● **What the exercise asks**: Line by line, set down the following material again exactly.

● **Entries provided**:

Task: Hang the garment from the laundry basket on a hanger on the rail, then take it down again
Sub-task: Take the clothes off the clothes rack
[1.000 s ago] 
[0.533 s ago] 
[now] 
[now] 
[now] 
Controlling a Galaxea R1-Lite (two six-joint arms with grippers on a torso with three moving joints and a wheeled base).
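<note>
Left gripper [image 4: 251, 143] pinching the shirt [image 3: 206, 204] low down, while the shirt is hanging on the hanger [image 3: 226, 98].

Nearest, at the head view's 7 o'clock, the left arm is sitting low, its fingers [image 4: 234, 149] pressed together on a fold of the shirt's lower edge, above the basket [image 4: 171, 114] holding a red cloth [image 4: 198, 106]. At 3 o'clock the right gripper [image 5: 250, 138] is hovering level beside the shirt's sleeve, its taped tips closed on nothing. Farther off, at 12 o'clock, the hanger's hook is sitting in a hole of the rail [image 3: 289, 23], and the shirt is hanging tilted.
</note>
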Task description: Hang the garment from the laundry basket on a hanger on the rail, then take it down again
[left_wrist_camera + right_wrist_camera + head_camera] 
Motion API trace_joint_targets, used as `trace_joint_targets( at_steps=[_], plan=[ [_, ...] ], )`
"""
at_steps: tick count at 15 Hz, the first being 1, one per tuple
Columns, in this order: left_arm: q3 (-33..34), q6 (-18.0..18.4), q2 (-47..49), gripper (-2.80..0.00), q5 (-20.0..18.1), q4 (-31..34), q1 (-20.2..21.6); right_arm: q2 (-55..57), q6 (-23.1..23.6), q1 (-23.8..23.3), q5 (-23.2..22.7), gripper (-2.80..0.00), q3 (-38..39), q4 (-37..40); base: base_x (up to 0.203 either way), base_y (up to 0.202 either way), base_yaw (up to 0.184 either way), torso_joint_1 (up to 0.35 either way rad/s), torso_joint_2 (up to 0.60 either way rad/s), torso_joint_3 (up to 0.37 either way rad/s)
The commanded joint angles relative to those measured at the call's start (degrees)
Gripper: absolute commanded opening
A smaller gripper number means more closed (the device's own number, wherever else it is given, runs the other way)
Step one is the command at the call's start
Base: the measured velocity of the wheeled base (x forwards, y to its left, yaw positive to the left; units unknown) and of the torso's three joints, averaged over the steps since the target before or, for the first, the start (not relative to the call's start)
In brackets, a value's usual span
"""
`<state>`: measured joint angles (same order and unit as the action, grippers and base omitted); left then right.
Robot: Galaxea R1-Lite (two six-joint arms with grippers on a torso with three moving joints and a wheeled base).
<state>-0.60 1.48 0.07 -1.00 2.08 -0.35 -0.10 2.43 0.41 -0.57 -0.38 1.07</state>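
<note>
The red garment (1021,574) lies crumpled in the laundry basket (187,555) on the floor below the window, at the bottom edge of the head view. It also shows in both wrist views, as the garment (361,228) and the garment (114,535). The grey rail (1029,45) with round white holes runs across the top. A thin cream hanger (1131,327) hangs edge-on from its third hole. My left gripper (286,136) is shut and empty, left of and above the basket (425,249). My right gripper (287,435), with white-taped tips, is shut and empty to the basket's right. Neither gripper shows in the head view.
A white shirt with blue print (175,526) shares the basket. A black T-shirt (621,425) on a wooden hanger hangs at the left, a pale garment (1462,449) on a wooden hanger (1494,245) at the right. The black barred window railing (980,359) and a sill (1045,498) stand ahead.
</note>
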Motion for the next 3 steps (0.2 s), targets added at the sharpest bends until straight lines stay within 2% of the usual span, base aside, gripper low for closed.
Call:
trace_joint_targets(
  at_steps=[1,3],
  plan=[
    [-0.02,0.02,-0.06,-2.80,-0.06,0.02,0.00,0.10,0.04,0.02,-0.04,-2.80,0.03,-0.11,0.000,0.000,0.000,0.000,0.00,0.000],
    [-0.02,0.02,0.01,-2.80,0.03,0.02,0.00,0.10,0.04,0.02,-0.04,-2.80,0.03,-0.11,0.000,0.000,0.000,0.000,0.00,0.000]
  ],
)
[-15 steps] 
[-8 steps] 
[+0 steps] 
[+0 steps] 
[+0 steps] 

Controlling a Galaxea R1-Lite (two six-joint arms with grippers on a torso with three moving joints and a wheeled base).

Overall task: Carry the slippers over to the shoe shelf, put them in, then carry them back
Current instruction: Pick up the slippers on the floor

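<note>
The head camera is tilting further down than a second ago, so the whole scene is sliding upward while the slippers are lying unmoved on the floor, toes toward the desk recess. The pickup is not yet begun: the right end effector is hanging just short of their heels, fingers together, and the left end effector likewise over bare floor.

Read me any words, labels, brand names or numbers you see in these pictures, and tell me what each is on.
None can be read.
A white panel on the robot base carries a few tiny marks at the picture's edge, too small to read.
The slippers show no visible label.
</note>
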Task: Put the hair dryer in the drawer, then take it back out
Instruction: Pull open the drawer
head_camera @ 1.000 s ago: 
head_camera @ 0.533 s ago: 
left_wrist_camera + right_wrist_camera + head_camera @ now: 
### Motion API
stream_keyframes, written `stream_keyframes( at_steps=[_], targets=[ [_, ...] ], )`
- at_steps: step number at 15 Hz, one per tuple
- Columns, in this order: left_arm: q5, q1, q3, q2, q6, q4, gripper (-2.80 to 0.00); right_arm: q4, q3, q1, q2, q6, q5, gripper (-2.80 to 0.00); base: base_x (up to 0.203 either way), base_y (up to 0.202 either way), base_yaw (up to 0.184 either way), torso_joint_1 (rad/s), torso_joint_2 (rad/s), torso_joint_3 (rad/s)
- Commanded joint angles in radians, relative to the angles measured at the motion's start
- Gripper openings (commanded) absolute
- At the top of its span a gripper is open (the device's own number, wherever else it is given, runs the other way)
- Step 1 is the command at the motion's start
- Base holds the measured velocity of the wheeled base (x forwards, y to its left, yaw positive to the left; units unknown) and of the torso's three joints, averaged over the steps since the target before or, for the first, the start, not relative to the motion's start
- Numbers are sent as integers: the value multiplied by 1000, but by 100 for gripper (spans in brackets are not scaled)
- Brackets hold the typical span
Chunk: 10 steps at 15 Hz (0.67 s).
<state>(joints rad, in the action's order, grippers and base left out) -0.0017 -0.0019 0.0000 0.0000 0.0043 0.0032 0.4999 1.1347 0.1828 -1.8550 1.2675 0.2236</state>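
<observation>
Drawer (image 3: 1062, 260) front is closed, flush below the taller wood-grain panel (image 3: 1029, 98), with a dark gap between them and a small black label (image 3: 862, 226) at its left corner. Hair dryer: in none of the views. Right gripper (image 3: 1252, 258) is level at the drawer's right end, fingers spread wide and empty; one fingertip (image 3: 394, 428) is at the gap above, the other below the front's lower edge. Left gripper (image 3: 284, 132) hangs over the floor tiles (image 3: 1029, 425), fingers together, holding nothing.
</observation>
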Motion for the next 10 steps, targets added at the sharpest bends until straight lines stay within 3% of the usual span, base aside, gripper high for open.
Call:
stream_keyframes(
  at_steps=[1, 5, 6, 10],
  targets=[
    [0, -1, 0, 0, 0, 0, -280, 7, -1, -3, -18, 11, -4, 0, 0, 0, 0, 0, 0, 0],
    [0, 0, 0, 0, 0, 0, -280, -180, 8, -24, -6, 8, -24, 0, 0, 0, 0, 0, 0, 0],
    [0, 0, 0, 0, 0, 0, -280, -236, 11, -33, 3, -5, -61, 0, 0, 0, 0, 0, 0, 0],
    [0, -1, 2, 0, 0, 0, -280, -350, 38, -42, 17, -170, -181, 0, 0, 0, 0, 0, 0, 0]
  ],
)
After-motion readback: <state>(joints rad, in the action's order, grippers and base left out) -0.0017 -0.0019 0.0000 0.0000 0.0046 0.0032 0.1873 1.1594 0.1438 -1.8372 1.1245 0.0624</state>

● **Output below**:
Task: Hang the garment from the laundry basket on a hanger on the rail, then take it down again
Sub-task: Take the clothes off the clothes rack
[1.000 s ago] 
[0.533 s ago] 
[now] 
[now] 
[now] 
Controlling a Galaxea R1-Lite (two six-joint arms with grippers on a torso with three moving joints and a wheeled base).
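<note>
Left gripper [image 4: 251, 143] pinching the shirt [image 3: 206, 204] low down, while the shirt is hanging on the hanger [image 3: 226, 98].

Nearest, at the head view's 7 o'clock, the left arm is sitting low, its fingers [image 4: 234, 149] pressed together on a fold of the shirt's lower edge, above the basket [image 4: 171, 114] holding a red cloth [image 4: 198, 106]. At 3 o'clock the right gripper [image 5: 250, 138] is hovering level beside the shirt's sleeve, its taped tips closed on nothing. Farther off, at 12 o'clock, the hanger's hook is sitting in a hole of the rail [image 3: 289, 23], and the shirt is hanging tilted.
</note>
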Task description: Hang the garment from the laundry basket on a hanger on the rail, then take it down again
[left_wrist_camera + right_wrist_camera + head_camera] 
Motion API trace_joint_targets, used as `trace_joint_targets( at_steps=[_], plan=[ [_, ...] ], )`
"""
at_steps: tick count at 15 Hz, the first being 1, one per tuple
Columns, in this order: left_arm: q3 (-33..34), q6 (-18.0..18.4), q2 (-47..49), gripper (-2.80..0.00), q5 (-20.0..18.1), q4 (-31..34), q1 (-20.2..21.6); right_arm: q2 (-55..57), q6 (-23.1..23.6), q1 (-23.8..23.3), q5 (-23.2..22.7), gripper (-2.80..0.00), q3 (-38..39), q4 (-37..40); base: base_x (up to 0.203 either way), base_y (up to 0.202 either way), base_yaw (up to 0.184 either way), torso_joint_1 (up to 0.35 either way rad/s), torso_joint_2 (up to 0.60 either way rad/s), torso_joint_3 (up to 0.37 either way rad/s)
The commanded joint angles relative to those measured at the call's start (degrees)
Gripper: absolute commanded opening
A smaller gripper number means more closed (the device's own number, wherever else it is given, runs the other way)
Step one is the command at the call's start
Base: the measured velocity of the wheeled base (x forwards, y to its left, yaw positive to the left; units unknown) and of the torso's three joints, averaged over the steps since the target before or, for the first, the start (not relative to the call's start)
In brackets, a value's usual span
"""
`<state>`: measured joint angles (same order and unit as the action, grippers and base omitted); left then right.
Robot: Galaxea R1-Lite (two six-joint arms with grippers on a torso with three moving joints and a wheeled base).
<state>-0.60 1.48 0.07 -1.00 2.08 -0.35 -0.10 2.43 0.41 -0.57 -0.38 1.07</state>
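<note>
The red garment (1021,574) lies crumpled in the laundry basket (187,555) on the floor below the window, at the bottom edge of the head view. It also shows in both wrist views, as the garment (361,228) and the garment (114,535). The grey rail (1029,45) with round white holes runs across the top. A thin cream hanger (1131,327) hangs edge-on from its third hole. My left gripper (286,136) is shut and empty, left of and above the basket (425,249). My right gripper (287,435), with white-taped tips, is shut and empty to the basket's right. Neither gripper shows in the head view.
A white shirt with blue print (175,526) shares the basket. A black T-shirt (621,425) on a wooden hanger hangs at the left, a pale garment (1462,449) on a wooden hanger (1494,245) at the right. The black barred window railing (980,359) and a sill (1045,498) stand ahead.
</note>
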Motion for the next 3 steps (0.2 s), targets added at the sharpest bends until straight lines stay within 2% of the usual span, base aside, gripper low for closed.
Call:
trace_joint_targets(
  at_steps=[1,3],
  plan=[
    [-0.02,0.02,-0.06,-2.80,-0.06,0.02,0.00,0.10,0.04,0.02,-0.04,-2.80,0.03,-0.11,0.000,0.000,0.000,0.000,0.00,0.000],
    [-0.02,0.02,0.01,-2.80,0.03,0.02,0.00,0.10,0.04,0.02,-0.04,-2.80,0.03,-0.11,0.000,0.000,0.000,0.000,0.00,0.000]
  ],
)
[-15 steps] 
[-8 steps] 
[+0 steps] 
[+0 steps] 
[+0 steps] 

Controlling a Galaxea R1-Lite (two six-joint arms with grippers on a torso with three moving joints and a wheeled base).

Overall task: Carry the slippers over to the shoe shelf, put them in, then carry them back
Current instruction: Pick up the slippers on the floor

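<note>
The head camera is tilting further down than a second ago, so the whole scene is sliding upward while the slippers are lying unmoved on the floor, toes toward the desk recess. The pickup is not yet begun: the right end effector is hanging just short of their heels, fingers together, and the left end effector likewise over bare floor.

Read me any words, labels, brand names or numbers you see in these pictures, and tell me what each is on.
None can be read.
A white panel on the robot base carries a few tiny marks at the picture's edge, too small to read.
The slippers show no visible label.
</note>
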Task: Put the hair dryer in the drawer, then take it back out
Instruction: Pull open the drawer
head_camera @ 1.000 s ago: 
head_camera @ 0.533 s ago: 
left_wrist_camera + right_wrist_camera + head_camera @ now: 
### Motion API
stream_keyframes, written `stream_keyframes( at_steps=[_], targets=[ [_, ...] ], )`
- at_steps: step number at 15 Hz, one per tuple
- Columns, in this order: left_arm: q5, q1, q3, q2, q6, q4, gripper (-2.80 to 0.00); right_arm: q4, q3, q1, q2, q6, q5, gripper (-2.80 to 0.00); base: base_x (up to 0.203 either way), base_y (up to 0.202 either way), base_yaw (up to 0.184 either way), torso_joint_1 (rad/s), torso_joint_2 (rad/s), torso_joint_3 (rad/s)
- Commanded joint angles in radians, relative to the angles measured at the motion's start
- Gripper openings (commanded) absolute
- At the top of its span a gripper is open (the device's own number, wherever else it is given, runs the other way)
- Step 1 is the command at the motion's start
- Base holds the measured velocity of the wheeled base (x forwards, y to its left, yaw positive to the left; units unknown) and of the torso's three joints, averaged over the steps since the target before or, for the first, the start, not relative to the motion's start
- Numbers are sent as integers: the value multiplied by 1000, but by 100 for gripper (spans in brackets are not scaled)
- Brackets hold the typical span
Chunk: 10 steps at 15 Hz (0.67 s).
<state>(joints rad, in the action's order, grippers and base left out) -0.0017 -0.0019 0.0000 0.0000 0.0043 0.0032 0.4999 1.1347 0.1828 -1.8550 1.2675 0.2236</state>
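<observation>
Drawer (image 3: 1062, 260) front is closed, flush below the taller wood-grain panel (image 3: 1029, 98), with a dark gap between them and a small black label (image 3: 862, 226) at its left corner. Hair dryer: in none of the views. Right gripper (image 3: 1252, 258) is level at the drawer's right end, fingers spread wide and empty; one fingertip (image 3: 394, 428) is at the gap above, the other below the front's lower edge. Left gripper (image 3: 284, 132) hangs over the floor tiles (image 3: 1029, 425), fingers together, holding nothing.
</observation>
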Motion for the next 10 steps, targets added at the sharpest bends until straight lines stay within 3% of the usual span, base aside, gripper high for open.
Call:
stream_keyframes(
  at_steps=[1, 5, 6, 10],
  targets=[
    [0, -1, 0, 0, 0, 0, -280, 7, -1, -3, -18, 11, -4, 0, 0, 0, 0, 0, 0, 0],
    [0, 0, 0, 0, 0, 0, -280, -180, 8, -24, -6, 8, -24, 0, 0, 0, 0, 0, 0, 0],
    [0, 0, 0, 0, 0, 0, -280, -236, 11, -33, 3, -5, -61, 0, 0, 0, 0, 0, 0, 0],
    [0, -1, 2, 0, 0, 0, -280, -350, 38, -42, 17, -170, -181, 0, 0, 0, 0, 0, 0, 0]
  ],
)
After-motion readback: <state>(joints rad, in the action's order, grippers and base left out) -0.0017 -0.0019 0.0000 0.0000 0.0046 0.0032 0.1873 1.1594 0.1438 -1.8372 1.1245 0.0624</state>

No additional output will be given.